W terminologii fachowej nie jestem mocny (generalnie wolę prezentację niż opis), ale ześlizg i mocno ugięte nogi są twoim przyjacielem w takich warunkach. Fachowców od szkoleń proszę o podanie prawidłowych nazw ewolucji :). No i odpowiednio dobrana prędkość- nie za wolno i nie za szybko. Nie za wolno- bo przy wolnej jeździe zwały mokrego śniegu potrafią złapać nartę, nie za szybko- bo zatrzymanie awaryjne w takich warunkach to może być ciężka sprawa. No i popieram JK w kwestii szerokości i długości nart. Pozdr Marcin PS: I jeszcze jedno- w takich warunkach nie można walczyć z nartą. Trzeba ją ustawić i pozwolić wykonać robotę.

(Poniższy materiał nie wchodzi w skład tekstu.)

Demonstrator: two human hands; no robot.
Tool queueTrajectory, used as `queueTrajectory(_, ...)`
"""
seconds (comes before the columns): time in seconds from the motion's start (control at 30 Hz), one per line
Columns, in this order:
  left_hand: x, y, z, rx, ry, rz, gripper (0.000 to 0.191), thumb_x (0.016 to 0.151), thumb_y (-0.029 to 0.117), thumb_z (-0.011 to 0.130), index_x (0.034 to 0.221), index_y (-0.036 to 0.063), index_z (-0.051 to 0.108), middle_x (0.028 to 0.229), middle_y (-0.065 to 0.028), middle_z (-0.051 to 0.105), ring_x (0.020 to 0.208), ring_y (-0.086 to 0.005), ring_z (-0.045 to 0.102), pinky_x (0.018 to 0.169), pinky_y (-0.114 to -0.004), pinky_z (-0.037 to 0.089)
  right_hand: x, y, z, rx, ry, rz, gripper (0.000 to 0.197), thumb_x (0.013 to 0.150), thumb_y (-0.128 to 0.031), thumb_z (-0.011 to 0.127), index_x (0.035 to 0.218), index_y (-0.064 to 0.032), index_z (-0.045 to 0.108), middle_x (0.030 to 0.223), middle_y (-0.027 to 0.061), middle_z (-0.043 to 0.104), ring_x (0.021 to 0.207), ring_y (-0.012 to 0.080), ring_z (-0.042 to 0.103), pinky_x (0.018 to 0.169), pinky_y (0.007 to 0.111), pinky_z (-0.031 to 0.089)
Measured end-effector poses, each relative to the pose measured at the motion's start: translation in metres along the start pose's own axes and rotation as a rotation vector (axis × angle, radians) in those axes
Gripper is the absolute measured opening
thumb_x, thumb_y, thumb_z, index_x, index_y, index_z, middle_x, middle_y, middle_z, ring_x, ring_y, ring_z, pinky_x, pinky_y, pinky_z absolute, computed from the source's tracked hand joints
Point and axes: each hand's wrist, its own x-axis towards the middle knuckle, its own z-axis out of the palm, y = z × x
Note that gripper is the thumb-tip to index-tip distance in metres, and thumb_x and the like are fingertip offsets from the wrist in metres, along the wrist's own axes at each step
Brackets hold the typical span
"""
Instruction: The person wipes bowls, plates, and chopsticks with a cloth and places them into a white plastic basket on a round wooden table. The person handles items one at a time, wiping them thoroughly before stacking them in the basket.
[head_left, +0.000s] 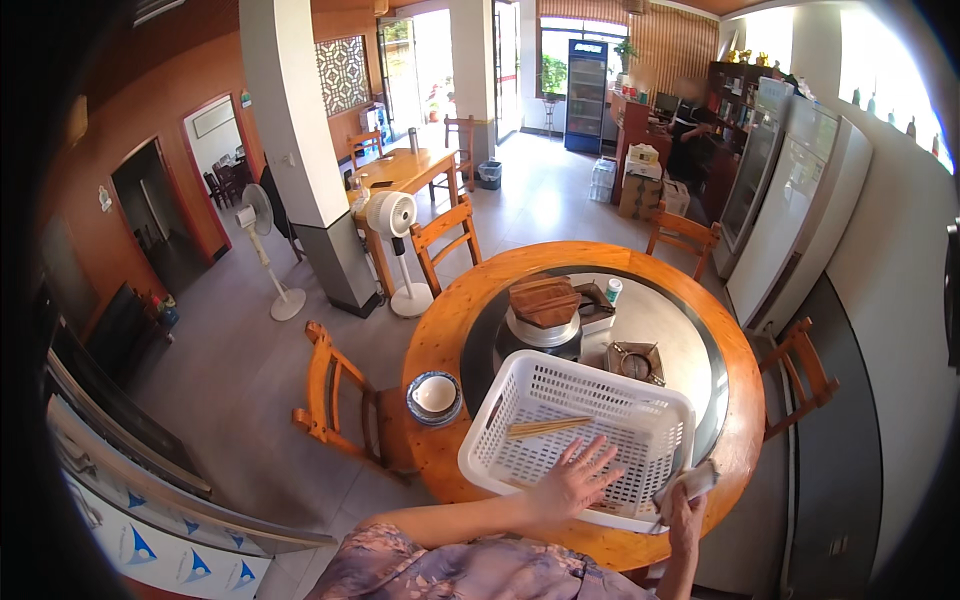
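A white perforated plastic basket (592, 390) rests before me on the near side of a round wooden table (439, 330). A bundle of chopsticks (549, 427) lies across the bottom of it. My left hand (581, 480) is held over the basket's near part, palm down, fingers spread, with nothing in it. At the basket's right corner, my right hand (684, 516) grips a greyish cloth (699, 480). Left of the basket, a white bowl (435, 393) sits in blue-patterned tableware (414, 411) at the table's edge.
Behind the basket stand a wooden-lidded pot (544, 304), a small burner stand (636, 363) and a green-and-white container (613, 289). Wooden chairs (330, 390) surround the table. Two fans (392, 214) stand near a pillar (289, 112). A person (686, 124) is at the far counter.
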Motion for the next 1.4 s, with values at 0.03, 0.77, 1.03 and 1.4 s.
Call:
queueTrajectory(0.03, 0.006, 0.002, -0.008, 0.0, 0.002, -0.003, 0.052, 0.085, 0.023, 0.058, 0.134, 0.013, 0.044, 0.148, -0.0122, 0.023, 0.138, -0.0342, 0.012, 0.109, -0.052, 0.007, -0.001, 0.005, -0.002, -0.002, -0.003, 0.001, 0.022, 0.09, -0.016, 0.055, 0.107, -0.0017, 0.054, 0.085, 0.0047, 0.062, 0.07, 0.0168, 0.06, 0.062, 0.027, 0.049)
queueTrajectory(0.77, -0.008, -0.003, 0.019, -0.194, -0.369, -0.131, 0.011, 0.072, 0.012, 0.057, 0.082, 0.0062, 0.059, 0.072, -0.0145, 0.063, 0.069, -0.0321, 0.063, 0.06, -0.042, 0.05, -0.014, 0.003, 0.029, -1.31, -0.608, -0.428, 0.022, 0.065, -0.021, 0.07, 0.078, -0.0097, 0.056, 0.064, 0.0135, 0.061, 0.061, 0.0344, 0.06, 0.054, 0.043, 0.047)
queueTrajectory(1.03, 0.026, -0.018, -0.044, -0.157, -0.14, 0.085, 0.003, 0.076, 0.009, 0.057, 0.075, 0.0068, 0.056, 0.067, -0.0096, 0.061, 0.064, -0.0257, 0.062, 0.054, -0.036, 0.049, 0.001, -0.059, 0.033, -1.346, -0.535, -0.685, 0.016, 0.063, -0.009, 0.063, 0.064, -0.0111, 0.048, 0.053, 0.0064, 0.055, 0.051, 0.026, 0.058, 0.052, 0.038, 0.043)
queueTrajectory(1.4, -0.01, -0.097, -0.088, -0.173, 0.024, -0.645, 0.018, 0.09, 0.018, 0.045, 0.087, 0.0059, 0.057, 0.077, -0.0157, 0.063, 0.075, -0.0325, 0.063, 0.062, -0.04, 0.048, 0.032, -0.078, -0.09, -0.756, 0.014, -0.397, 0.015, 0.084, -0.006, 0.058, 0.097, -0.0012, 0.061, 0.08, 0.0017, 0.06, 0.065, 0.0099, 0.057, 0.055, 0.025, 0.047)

Użytkownik bocian74 edytował ten post 02 sierpień 2009 - 09:06 Dodano PS

Odnośnik do komentarza
Udostępnij na innych stronach

powiem WAM prawdę...nie czytając powyższych postów...a czytając jedynie temat, nasuwa mi się tylko jedna odpowiedź... a o to i ona... BARDZO OSTROŻNIE na miarę swoich możliwości, które to należny oceniać samemu i bez "pifka" albo innych dopalaczy.......w/g mnie chyba smutny temat, bo może będą wspomnienia niezbyt chlubnych wyczynów....

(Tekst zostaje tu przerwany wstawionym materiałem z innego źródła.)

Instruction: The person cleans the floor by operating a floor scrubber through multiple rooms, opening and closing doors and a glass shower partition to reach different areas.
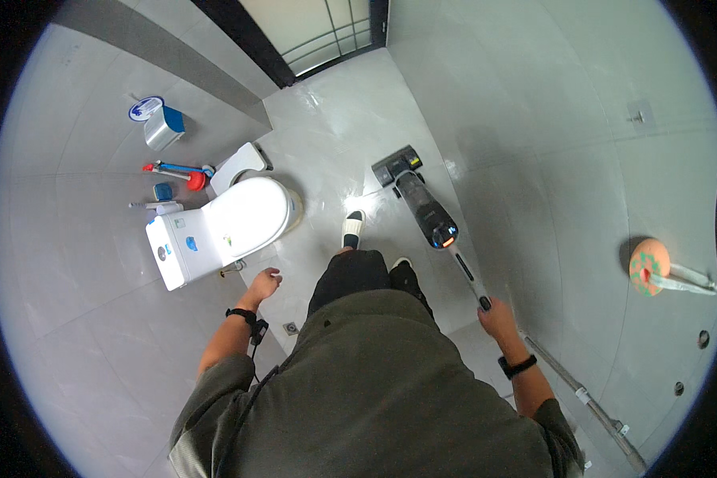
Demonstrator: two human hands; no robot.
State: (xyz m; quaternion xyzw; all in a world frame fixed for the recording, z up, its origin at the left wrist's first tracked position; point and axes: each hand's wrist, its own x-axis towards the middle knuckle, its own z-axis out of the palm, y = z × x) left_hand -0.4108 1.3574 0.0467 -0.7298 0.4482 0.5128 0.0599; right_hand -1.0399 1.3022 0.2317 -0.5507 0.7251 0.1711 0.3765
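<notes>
My right hand [498, 319] grips the handle of an upright floor washer [428, 212]. From my hand the machine slants up and to the left, and its dark roller head [397, 165] rests flat on the tiled floor near the right wall. Lights glow on the round display [445, 235] atop its body. My left hand [266, 283] hangs at my side with loosely curled fingers and holds nothing. The closest thing to it is the white toilet [254, 209], whose lid is down.
A white stool [239, 166] stands beside the toilet. A red plunger [195, 180] and a blue-handled brush [182, 168] are by the left wall. The framed glass door [316, 33] lies ahead. At right are a metal pipe [579, 391] and an orange round item [650, 266]. A drain [290, 328] sits at lower left.
</notes>
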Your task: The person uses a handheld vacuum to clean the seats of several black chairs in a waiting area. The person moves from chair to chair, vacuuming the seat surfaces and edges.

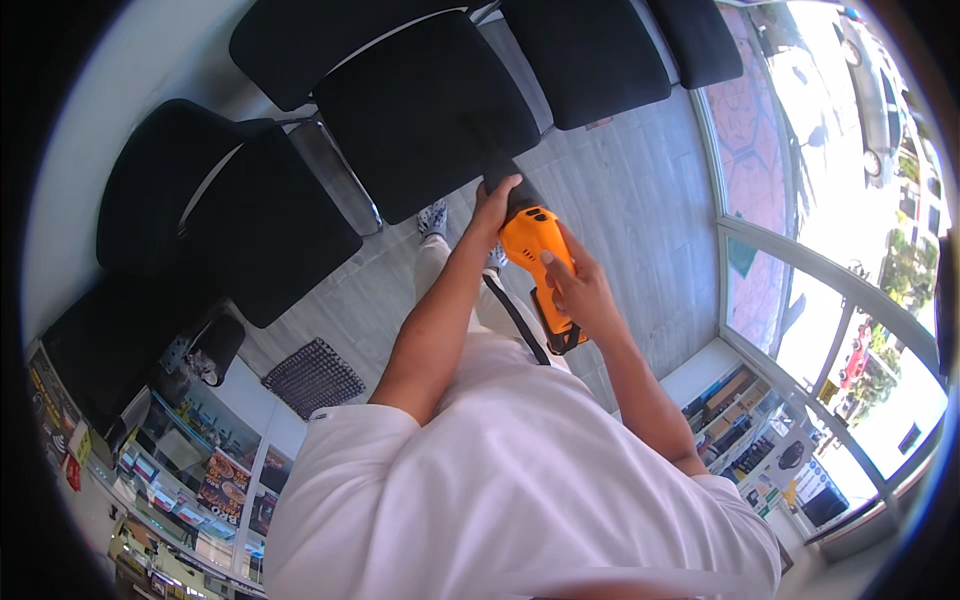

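I hold an orange and black cordless handheld vacuum [533, 243] in front of my waist. My left hand [490, 209] is closed round the black nozzle [521, 190] at its far end. Farther back, my right hand [584, 291] grips the orange body, its thumb lying along the top. The nozzle points at the front edge of a black padded chair seat [425, 110]. Black on black hides the tip, so I cannot tell whether it touches the seat. A black strap [517, 318] hangs beside the vacuum's rear end.
More black chairs [585, 60] stand in a row to the right, and another chair [265, 225] is on the left. A dark textured mat [314, 378] lies on the grey plank floor [640, 200]. Glass display cases [190, 480] stand at lower left; glass panels [780, 290] line the right.
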Demonstrator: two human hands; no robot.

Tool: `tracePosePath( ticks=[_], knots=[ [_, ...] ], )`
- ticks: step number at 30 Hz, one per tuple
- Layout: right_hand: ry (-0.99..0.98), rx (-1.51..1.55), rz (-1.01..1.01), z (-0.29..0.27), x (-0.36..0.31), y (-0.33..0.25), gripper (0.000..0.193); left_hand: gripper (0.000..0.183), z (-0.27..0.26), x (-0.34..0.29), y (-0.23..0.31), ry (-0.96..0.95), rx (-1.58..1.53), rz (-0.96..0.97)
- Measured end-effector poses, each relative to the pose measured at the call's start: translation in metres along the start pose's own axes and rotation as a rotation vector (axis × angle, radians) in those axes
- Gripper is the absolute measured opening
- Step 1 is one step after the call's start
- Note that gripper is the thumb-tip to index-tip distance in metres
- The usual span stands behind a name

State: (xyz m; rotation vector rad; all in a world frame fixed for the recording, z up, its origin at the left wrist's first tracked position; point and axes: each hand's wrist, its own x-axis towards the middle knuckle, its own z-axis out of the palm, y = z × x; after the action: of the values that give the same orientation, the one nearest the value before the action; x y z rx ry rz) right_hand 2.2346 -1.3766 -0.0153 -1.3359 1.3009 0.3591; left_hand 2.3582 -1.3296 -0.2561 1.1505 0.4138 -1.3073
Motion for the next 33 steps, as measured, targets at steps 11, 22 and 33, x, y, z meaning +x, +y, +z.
tracePosePath(
  ticks=[11, 22, 33],
  knots=[
    [-0.030, -0.231, -0.143, 0.075, 0.027, -0.021, 0.068, 0.080, -0.085, -0.017, 0.064, 0.217, 0.053, -0.026],
    [-0.082, -0.348, -0.112, 0.084, 0.030, -0.051, 0.070, 0.091, -0.096, -0.029, 0.074, 0.241, -0.062, -0.012],
    [0.146, -0.034, -0.092, 0.063, 0.050, -0.035, 0.068, 0.104, -0.029, 0.036, 0.078, 0.034, 0.148, -0.042]
  ],
)
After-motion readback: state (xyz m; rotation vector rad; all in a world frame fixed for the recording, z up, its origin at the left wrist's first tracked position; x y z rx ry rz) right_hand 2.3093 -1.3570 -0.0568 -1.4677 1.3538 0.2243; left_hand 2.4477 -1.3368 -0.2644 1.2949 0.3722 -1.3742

Użytkownik mar_czwa edytował ten post 02 sierpień 2009 - 11:37

Odnośnik do komentarza
Udostępnij na innych stronach

powiem WAM prawdę...nie czytając powyższych postów...a czytając jedynie temat, nasuwa mi się tylko jedna odpowiedź... a o to i ona... BARDZO OSTROŻNIE na miarę swoich możliwości, które to należny oceniać samemu i bez "pifka" albo innych dopalaczy.......w/g mnie chyba smutny temat, bo może będą wspomnienia niezbyt chlubnych wyczynów....

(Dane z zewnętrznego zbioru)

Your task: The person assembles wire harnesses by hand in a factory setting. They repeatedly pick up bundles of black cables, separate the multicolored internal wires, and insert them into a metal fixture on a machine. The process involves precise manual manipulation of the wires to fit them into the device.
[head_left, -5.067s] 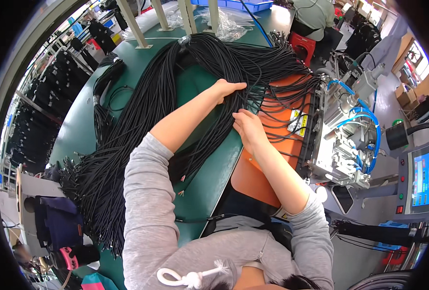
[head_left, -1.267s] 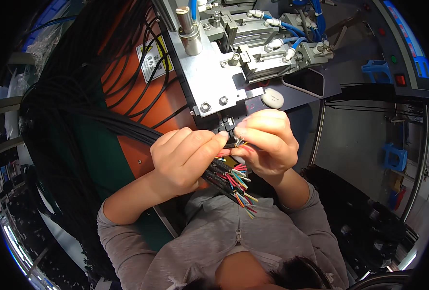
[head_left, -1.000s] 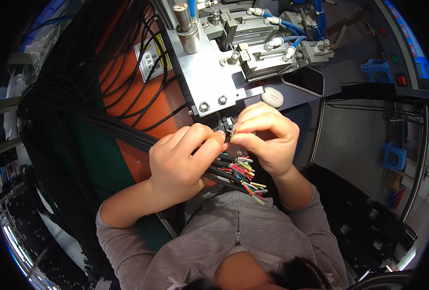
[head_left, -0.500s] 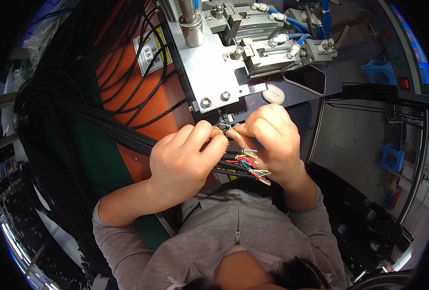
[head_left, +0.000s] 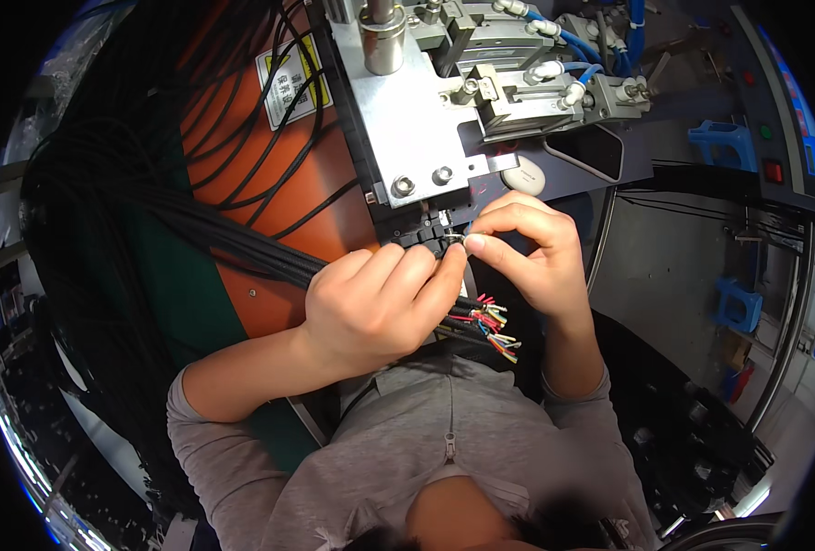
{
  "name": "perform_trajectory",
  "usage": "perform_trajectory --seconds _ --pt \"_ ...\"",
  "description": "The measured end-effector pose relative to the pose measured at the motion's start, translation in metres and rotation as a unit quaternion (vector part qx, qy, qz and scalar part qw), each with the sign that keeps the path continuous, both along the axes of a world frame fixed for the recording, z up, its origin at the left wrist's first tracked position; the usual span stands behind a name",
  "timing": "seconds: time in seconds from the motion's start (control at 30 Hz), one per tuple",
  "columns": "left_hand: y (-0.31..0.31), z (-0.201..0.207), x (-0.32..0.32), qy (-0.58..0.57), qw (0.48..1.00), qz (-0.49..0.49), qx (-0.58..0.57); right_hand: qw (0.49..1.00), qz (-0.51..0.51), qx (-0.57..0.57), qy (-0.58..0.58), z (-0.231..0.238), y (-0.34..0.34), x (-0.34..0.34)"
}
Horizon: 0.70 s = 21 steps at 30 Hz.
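Clasping black cables (head_left: 269, 259), the left hand (head_left: 370, 298) meets the right hand (head_left: 531, 248), tightly pinching fine wires (head_left: 455, 237), while coloured ends (head_left: 492, 319) below the grip appear not yet done.

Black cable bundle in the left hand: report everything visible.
The cable bundle is several slim, black, plastic-looking cables lying close together. It slants down from the picture's upper left, over the orange panel, into the left hand, which grips it. Beyond the hand, its ends fan out, split into red, white, yellow and blue wires.
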<state>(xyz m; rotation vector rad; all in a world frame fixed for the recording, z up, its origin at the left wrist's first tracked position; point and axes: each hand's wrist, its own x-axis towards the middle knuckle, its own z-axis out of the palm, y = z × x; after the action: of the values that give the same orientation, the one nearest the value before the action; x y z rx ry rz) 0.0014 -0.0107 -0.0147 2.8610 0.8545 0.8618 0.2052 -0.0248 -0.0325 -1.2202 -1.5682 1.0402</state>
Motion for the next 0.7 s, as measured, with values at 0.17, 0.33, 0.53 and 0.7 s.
perform_trajectory --seconds 0.17,0.33,0.53,0.7 --pt "0.001 0.0 0.006 0.039 0.998 0.047 -0.005 0.978 -0.064 0.138 -0.14 -0.008 0.009 -0.017" --pt "0.0 0.0 0.007 0.066 0.995 0.078 -0.018 0.974 -0.062 0.143 -0.166 -0.011 0.006 -0.021" --pt "0.001 0.001 0.009 0.07 0.994 0.088 -0.016 0.979 -0.081 0.145 -0.122 -0.025 0.009 -0.021" --pt "0.006 -0.002 0.007 0.047 0.996 0.078 -0.005 0.989 -0.103 -0.084 0.063 -0.025 0.005 -0.023"
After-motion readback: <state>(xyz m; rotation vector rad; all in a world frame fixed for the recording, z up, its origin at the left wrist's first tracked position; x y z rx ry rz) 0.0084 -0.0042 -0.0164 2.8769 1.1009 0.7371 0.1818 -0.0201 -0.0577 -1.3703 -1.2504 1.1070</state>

Zdecydowanie popieram. Piwko tak, ale na koniec dnia, po zejściu ze stoku. Pozdr Marcin
Odnośnik do komentarza
Udostępnij na innych stronach

jeździłem trochę w warunkach jakie opisywał yukisan. jesli nie mozemy zmienic nart na free to pomaga lekkie przesuniecie srodka ciężkości na tyły nart (ale z wyczuciem i bez przesady) no i cały czas kontrola stabilności , ciało musi być napięte, mokry snieg stawia duży opór, w każdej chwili może próbować nam "zabrać" nartę. są i + jeśli ktoś miał opory przed stromymi stokami to spróbować właśnie w takich warunkach.
Odnośnik do komentarza
Udostępnij na innych stronach

jeździłem trochę w warunkach jakie opisywał yukisan. jesli nie mozemy zmienic nart na free to pomaga lekkie przesuniecie srodka ciężkości na tyły nart (ale z wyczuciem i bez przesady) no i cały czas kontrola stabilności , ciało musi być napięte, mokry snieg stawia duży opór, w każdej chwili może próbować nam "zabrać" nartę. są i + jeśli ktoś miał opory przed stromymi stokami to spróbować właśnie w takich warunkach.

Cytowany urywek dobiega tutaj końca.